* **Exercise prompt**
Word for word, copy all the data and drop the pictures.
========================================
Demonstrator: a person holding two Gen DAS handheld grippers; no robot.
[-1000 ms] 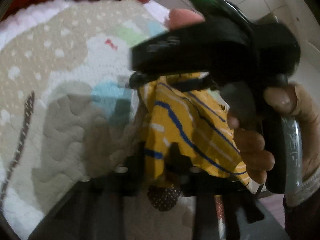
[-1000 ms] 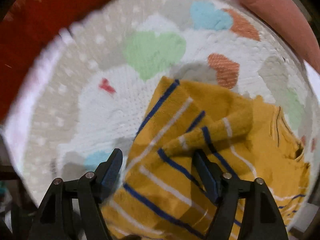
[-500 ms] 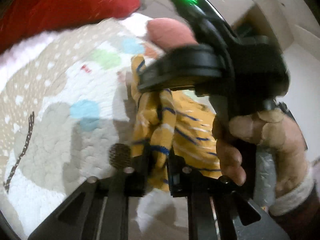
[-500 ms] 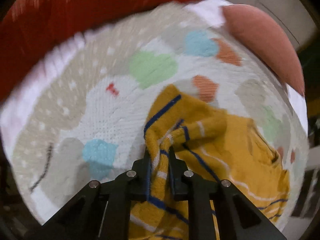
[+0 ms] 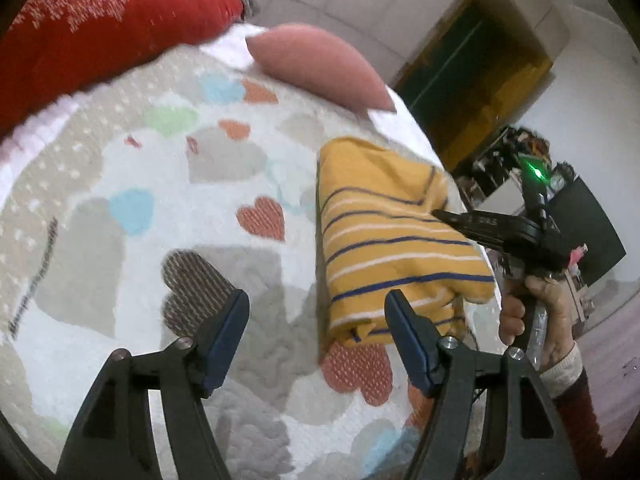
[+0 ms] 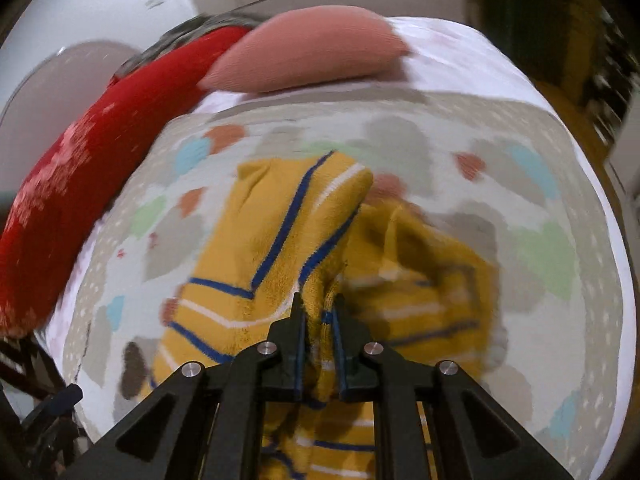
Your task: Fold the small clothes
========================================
* **Answer to the problem**
Demonstrator: a person holding two Gen DAS handheld grippers; no robot.
[-1000 ms] 
[-1000 ms] 
[-500 ms] 
[-500 ms] 
[+0 ms] 
[+0 ms] 
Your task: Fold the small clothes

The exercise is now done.